WHAT YOU ARE ASKED TO DO:
Copy out each line containing "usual" from the entries below.

START ENTRIES PROVIDED

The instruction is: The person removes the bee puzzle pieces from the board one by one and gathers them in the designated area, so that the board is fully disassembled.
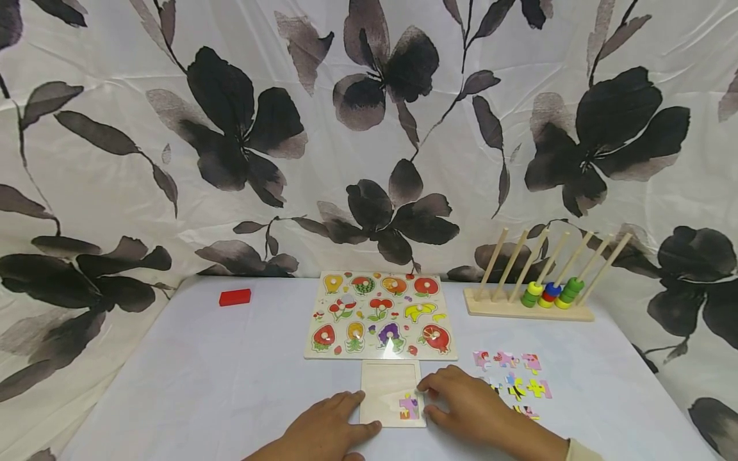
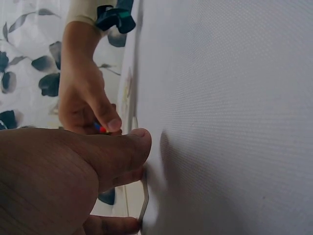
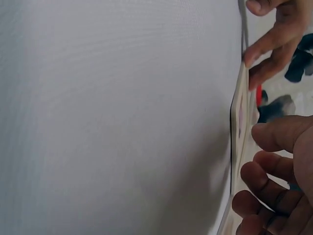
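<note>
A small wooden puzzle tray (image 1: 383, 397) lies in front of me, one pink-purple jigsaw piece (image 1: 409, 406) in its lower right part. My left hand (image 1: 328, 422) rests against the tray's left side, fingers fairly straight, with the thumb by the front corner. Over the right edge is my right hand (image 1: 467, 403), its fingers loosely bent; in the right wrist view nothing shows between thumb and fingers. To the right of the tray lie loose jigsaw pieces, among them a pink one (image 1: 532, 363) and a yellow one (image 1: 536, 388); the right hand partly hides some.
Behind the tray lies a fruit peg puzzle board (image 1: 380, 317). A wooden bead abacus (image 1: 530, 310) with upright rods stands at the back right. One red block (image 1: 234, 297) sits at the back left. Floral cloth (image 1: 369, 141) hangs behind the white-covered table (image 1: 190, 384).
</note>
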The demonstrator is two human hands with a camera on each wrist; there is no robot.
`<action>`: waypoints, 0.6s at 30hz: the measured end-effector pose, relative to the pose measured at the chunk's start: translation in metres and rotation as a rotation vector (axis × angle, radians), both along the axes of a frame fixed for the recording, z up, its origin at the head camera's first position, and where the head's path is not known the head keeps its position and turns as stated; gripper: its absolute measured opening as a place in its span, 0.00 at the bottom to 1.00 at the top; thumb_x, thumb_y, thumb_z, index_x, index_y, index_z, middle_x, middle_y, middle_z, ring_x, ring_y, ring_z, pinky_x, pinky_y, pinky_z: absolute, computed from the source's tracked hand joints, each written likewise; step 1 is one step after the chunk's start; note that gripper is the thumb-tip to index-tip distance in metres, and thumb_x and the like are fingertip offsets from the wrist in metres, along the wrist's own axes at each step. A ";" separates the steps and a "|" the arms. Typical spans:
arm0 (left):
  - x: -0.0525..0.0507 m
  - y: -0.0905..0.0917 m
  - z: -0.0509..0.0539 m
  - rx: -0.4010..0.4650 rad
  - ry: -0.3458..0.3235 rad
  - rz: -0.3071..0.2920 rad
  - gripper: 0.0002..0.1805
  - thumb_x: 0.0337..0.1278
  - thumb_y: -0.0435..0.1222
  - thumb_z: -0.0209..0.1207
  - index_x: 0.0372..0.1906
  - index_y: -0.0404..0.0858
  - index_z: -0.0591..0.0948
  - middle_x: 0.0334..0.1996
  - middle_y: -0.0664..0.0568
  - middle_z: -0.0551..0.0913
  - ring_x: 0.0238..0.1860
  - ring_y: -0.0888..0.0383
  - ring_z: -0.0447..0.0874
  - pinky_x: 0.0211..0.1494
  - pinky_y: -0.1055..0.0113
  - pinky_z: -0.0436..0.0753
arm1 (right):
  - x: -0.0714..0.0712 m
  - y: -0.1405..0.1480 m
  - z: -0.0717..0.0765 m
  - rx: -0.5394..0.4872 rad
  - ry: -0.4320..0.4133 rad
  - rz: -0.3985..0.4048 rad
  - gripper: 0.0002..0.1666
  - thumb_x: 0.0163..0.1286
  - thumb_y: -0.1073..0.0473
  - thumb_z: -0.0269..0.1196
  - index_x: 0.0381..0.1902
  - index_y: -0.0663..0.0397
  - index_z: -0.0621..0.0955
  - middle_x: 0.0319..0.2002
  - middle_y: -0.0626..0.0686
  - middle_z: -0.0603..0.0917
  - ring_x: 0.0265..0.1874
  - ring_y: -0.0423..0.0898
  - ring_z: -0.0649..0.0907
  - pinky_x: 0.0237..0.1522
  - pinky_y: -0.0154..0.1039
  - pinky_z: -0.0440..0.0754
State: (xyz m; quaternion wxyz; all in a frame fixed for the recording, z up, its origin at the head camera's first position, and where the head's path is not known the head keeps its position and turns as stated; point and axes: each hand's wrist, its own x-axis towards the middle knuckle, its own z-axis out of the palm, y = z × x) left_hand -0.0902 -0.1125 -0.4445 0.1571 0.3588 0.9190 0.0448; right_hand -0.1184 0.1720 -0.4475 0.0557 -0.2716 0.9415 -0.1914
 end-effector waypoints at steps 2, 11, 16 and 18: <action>0.000 0.000 -0.001 0.003 -0.003 0.002 0.27 0.62 0.57 0.65 0.67 0.64 0.80 0.69 0.47 0.73 0.66 0.49 0.73 0.62 0.51 0.80 | 0.000 -0.004 -0.001 0.006 -0.001 0.009 0.17 0.63 0.49 0.73 0.49 0.41 0.85 0.34 0.32 0.74 0.39 0.35 0.74 0.34 0.38 0.79; -0.001 -0.001 -0.002 0.013 -0.016 0.012 0.28 0.61 0.58 0.65 0.67 0.64 0.80 0.69 0.47 0.73 0.66 0.49 0.73 0.63 0.51 0.80 | 0.001 -0.017 -0.004 0.025 0.023 0.063 0.19 0.62 0.46 0.73 0.49 0.43 0.86 0.38 0.36 0.76 0.40 0.36 0.74 0.34 0.37 0.79; -0.001 -0.001 -0.002 0.026 -0.017 0.020 0.27 0.60 0.57 0.65 0.66 0.63 0.81 0.69 0.47 0.73 0.67 0.49 0.73 0.63 0.50 0.79 | 0.001 -0.021 -0.004 0.045 0.034 0.072 0.20 0.63 0.45 0.73 0.49 0.44 0.86 0.37 0.36 0.76 0.40 0.37 0.74 0.34 0.38 0.79; 0.000 -0.001 -0.002 0.030 -0.011 0.017 0.27 0.61 0.57 0.65 0.66 0.63 0.81 0.69 0.46 0.73 0.67 0.48 0.73 0.63 0.51 0.79 | 0.001 -0.023 -0.004 0.053 0.037 0.070 0.20 0.62 0.45 0.73 0.49 0.44 0.86 0.36 0.36 0.75 0.40 0.37 0.75 0.35 0.38 0.79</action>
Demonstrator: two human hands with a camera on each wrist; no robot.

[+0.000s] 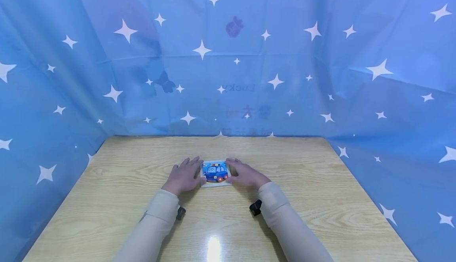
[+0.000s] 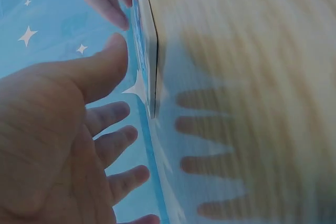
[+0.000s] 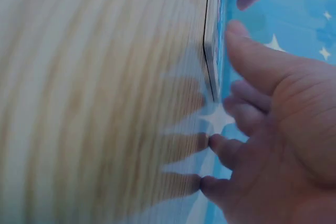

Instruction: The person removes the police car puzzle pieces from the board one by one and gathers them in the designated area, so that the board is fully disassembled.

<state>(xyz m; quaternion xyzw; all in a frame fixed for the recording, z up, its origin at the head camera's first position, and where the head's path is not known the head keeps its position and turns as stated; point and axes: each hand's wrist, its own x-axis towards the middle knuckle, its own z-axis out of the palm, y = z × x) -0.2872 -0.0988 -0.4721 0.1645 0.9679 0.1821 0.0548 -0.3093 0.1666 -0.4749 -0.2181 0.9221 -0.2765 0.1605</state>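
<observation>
A thin picture board point(image 1: 215, 172) with a white border and a blue cartoon car on it lies flat on the wooden table. My left hand point(image 1: 183, 177) is at its left edge, fingers spread and pointing forward. At the opposite edge is my right hand point(image 1: 247, 174), its thumb and fingertips close to the board's right corners. The left wrist view shows the board's pale side edge point(image 2: 151, 51) beside the left thumb, with spread fingers below. In the right wrist view the right thumb is likewise near the board's edge point(image 3: 211, 43). Whether any fingertip touches it, I cannot tell.
The wooden table point(image 1: 221, 210) extends around the board on all sides. Blue curtains point(image 1: 228, 68) with white stars surround its back and sides. Small black devices point(image 1: 181, 213) sit under both wrists. A bright light reflection shows on the tabletop near me.
</observation>
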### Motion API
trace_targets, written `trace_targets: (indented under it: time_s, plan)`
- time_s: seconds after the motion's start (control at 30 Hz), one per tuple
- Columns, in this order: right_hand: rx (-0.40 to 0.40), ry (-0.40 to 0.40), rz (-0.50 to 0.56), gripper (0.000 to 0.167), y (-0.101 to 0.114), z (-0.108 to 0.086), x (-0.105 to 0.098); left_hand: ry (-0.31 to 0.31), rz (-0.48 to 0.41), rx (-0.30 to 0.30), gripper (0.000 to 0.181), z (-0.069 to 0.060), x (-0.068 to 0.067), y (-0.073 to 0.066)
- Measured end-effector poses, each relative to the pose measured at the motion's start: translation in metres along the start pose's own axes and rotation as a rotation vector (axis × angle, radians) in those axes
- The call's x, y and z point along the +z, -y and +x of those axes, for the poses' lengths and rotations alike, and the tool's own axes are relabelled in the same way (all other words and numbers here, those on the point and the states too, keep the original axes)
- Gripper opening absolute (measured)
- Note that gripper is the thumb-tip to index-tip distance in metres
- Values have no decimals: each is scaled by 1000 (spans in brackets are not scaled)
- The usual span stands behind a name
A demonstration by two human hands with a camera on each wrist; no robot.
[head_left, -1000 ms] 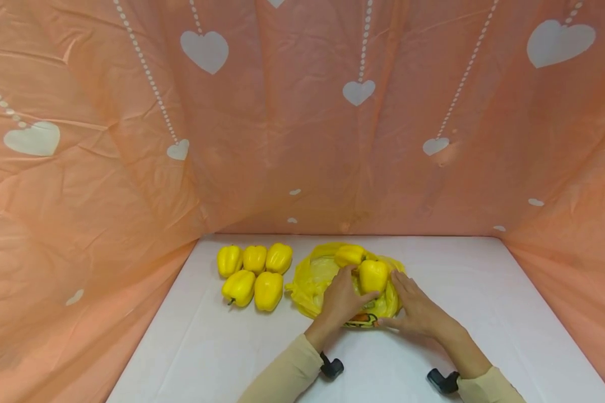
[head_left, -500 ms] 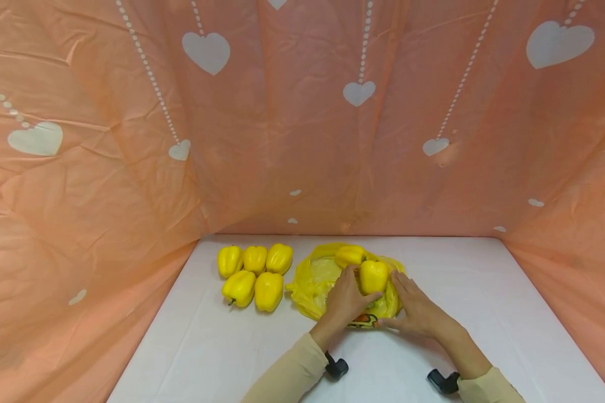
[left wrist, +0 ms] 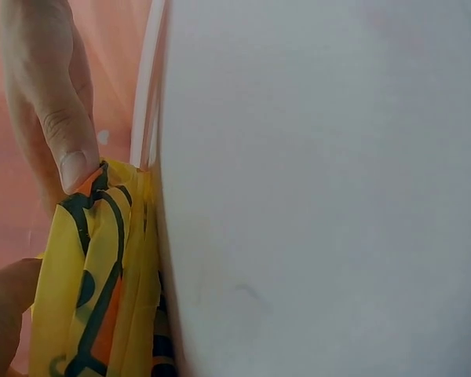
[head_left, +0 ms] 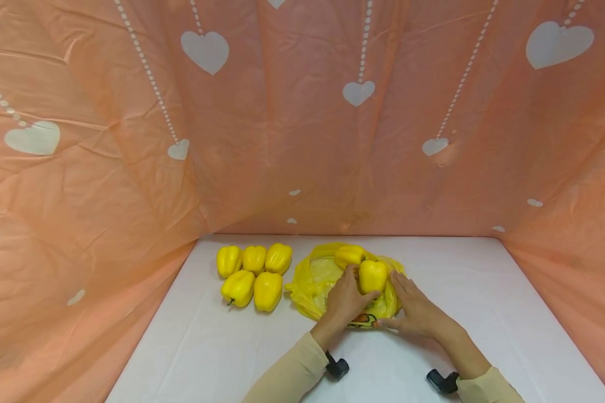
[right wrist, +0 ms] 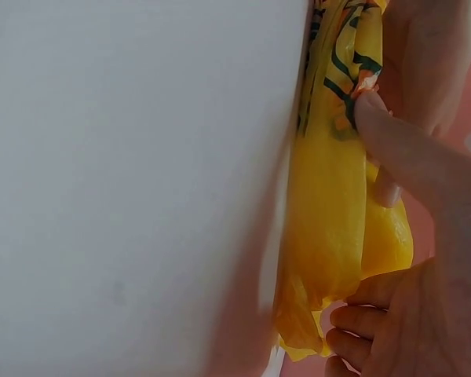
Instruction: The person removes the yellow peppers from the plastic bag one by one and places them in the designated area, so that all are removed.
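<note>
A yellow bell pepper (head_left: 373, 276) stands in a rolled-down yellow plastic bag (head_left: 310, 291), beside another yellow pepper (head_left: 349, 255) lying at the bag's back. My left hand (head_left: 344, 299) reaches into the bag and grips the standing pepper's left side, its thumb across the front; some fingertips are hidden. Outside the bag's right edge, my right hand (head_left: 420, 308) touches it with extended fingers, thumb at the printed front rim. In the right wrist view, that thumb rests on the bag (right wrist: 326, 196) and the right hand's fingers (right wrist: 357, 330) lie beside it.
Several yellow peppers (head_left: 269, 291) sit in two rows on the white table (head_left: 196, 347), left of the bag. A peach curtain (head_left: 307, 145) with white hearts hangs behind and along both sides. Black devices (head_left: 338, 368) are strapped at both wrists.
Compared with one second ago, my left hand and forearm have shifted slightly right against the standing pepper. The right hand, bag and peppers look unmoved.
</note>
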State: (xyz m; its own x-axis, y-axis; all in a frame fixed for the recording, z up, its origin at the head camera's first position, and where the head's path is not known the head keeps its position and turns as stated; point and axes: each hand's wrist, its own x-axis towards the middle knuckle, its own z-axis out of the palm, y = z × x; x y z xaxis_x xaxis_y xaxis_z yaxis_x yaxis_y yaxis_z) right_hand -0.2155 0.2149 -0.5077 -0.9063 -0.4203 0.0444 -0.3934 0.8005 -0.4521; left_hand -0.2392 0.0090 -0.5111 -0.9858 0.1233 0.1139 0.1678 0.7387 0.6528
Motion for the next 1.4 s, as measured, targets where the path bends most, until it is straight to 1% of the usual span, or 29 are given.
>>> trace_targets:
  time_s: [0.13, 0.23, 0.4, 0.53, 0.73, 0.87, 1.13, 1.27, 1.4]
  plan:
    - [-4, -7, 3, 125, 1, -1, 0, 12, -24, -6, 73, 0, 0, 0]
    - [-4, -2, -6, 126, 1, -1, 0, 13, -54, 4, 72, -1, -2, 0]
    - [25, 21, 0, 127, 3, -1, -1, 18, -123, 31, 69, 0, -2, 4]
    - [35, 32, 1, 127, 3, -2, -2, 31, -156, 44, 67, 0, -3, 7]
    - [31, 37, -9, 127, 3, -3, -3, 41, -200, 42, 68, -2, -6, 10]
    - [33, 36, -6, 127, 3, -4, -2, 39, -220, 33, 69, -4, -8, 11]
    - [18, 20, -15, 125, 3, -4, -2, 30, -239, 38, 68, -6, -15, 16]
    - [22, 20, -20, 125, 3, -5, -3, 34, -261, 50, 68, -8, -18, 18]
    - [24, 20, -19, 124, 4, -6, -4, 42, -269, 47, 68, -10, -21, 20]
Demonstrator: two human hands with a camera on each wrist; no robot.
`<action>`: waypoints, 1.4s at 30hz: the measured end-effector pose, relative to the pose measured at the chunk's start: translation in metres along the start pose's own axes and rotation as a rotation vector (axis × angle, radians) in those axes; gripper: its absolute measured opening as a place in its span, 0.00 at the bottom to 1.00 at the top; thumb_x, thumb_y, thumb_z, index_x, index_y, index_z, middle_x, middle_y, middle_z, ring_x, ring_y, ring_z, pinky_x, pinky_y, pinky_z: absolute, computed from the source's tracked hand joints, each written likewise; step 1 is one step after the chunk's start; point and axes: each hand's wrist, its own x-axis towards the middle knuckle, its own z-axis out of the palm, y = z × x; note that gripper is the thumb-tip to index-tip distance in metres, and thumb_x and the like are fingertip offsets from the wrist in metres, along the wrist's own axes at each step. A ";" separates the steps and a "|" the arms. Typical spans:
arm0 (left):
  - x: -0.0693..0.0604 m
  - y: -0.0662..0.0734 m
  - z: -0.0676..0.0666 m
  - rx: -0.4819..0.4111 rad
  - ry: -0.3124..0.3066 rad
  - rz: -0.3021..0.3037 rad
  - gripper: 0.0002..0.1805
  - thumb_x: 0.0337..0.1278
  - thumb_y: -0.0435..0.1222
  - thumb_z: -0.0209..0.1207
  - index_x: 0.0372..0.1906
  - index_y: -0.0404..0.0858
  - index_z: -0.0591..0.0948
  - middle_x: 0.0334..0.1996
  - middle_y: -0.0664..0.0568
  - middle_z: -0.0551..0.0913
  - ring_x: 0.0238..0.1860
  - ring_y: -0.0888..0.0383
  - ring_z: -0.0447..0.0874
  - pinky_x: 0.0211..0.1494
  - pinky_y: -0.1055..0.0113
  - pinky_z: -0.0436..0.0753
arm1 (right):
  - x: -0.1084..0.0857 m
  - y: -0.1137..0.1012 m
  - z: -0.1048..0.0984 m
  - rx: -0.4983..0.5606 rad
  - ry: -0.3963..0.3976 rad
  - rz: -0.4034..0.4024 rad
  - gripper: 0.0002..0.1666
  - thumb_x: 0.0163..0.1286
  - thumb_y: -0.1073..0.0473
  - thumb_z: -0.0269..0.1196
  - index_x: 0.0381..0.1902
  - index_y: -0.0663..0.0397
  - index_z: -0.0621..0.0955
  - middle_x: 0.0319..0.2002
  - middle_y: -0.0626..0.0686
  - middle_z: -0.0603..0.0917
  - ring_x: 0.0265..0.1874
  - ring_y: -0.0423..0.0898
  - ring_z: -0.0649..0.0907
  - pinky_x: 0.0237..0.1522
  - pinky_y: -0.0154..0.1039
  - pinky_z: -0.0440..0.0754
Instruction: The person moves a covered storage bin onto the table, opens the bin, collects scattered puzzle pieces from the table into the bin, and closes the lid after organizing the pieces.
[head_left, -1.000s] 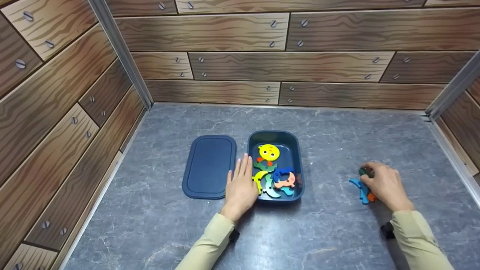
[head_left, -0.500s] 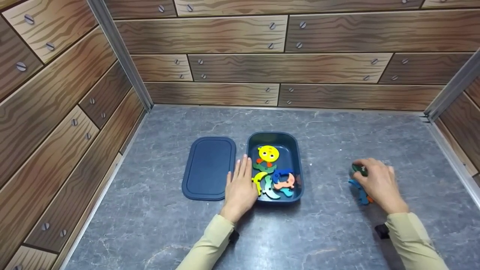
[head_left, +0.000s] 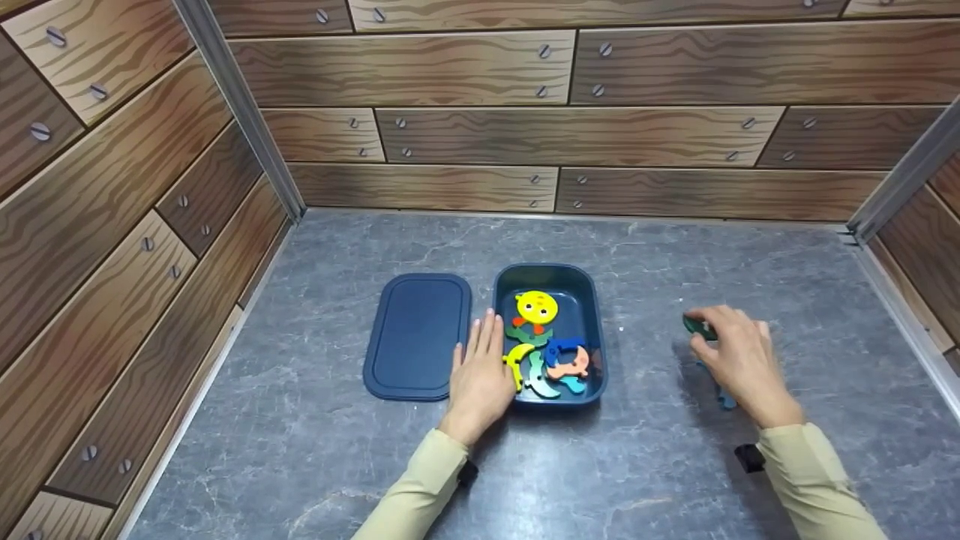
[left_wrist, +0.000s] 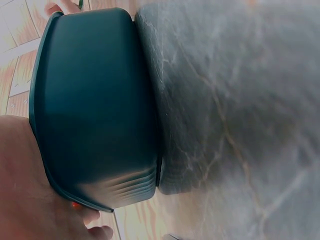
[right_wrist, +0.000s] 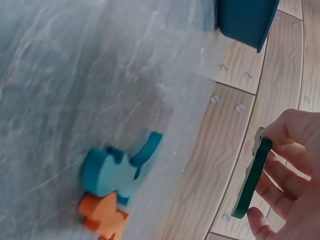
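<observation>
A dark blue box (head_left: 583,285) holds several flat, brightly painted animal-shaped pieces, among them a yellow round-headed piece (head_left: 537,307) with eyes and a peach piece (head_left: 570,364). My left hand (head_left: 482,382) rests with straight fingers along the box's left rim; the box's outer wall (left_wrist: 95,100) fills much of the left wrist view. To the right, my right hand (head_left: 742,360) pinches a dark green flat piece (right_wrist: 254,175) above the table. Below that hand lie a blue piece (right_wrist: 112,172) and an orange piece (right_wrist: 104,217), the orange one hidden from the head view.
A dark blue lid (head_left: 420,337) lies flat left of the box. The grey marbled table (head_left: 637,465) is bounded by wood-patterned walls (head_left: 465,135) at the back and sides.
My right hand has lifted the dark green piece and moved left and slightly away from me, off the blue and orange pieces. The left hand has stayed on the box.
</observation>
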 end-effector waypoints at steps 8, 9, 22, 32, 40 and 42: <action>0.001 -0.001 0.000 0.008 -0.008 0.003 0.35 0.71 0.38 0.45 0.79 0.43 0.50 0.79 0.56 0.42 0.78 0.53 0.40 0.75 0.45 0.48 | 0.004 -0.013 -0.002 -0.003 0.030 -0.049 0.18 0.63 0.68 0.67 0.52 0.58 0.82 0.43 0.59 0.83 0.38 0.55 0.78 0.39 0.53 0.63; 0.001 -0.001 0.000 0.008 -0.007 0.003 0.35 0.71 0.38 0.45 0.79 0.43 0.50 0.79 0.56 0.42 0.78 0.53 0.40 0.75 0.45 0.48 | 0.005 -0.015 -0.002 -0.005 0.032 -0.056 0.18 0.63 0.68 0.67 0.52 0.58 0.82 0.44 0.59 0.83 0.38 0.55 0.78 0.39 0.53 0.63; 0.002 -0.001 0.000 0.007 0.002 0.005 0.35 0.71 0.38 0.46 0.79 0.43 0.50 0.79 0.55 0.42 0.78 0.52 0.41 0.75 0.44 0.49 | 0.010 -0.030 -0.004 -0.011 0.064 -0.091 0.17 0.64 0.67 0.65 0.52 0.55 0.83 0.43 0.56 0.83 0.37 0.54 0.78 0.42 0.54 0.64; 0.002 -0.001 0.000 0.010 0.023 0.022 0.34 0.71 0.38 0.46 0.79 0.41 0.52 0.79 0.54 0.45 0.77 0.51 0.42 0.74 0.43 0.51 | 0.018 -0.041 -0.004 0.007 0.105 -0.143 0.19 0.61 0.70 0.66 0.50 0.53 0.83 0.42 0.54 0.84 0.36 0.52 0.78 0.45 0.57 0.66; 0.001 -0.001 0.000 0.010 0.011 0.017 0.35 0.71 0.38 0.46 0.79 0.42 0.51 0.79 0.55 0.43 0.78 0.52 0.42 0.74 0.44 0.50 | 0.022 -0.051 -0.003 0.019 0.108 -0.161 0.19 0.61 0.69 0.65 0.50 0.53 0.84 0.43 0.53 0.84 0.37 0.51 0.79 0.44 0.56 0.66; 0.001 -0.001 0.000 0.008 0.010 0.016 0.35 0.71 0.38 0.46 0.79 0.42 0.51 0.79 0.55 0.43 0.78 0.52 0.41 0.74 0.44 0.50 | 0.023 -0.054 -0.004 0.018 0.109 -0.165 0.19 0.61 0.70 0.66 0.50 0.53 0.84 0.43 0.53 0.84 0.38 0.51 0.79 0.44 0.56 0.66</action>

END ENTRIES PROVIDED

WRITTEN RESPONSE:
- The usual span stands behind a name
Motion for the next 1.4 s, as measured, targets where the path bends most, until it is straight to 1% of the usual span, or 29 are given.

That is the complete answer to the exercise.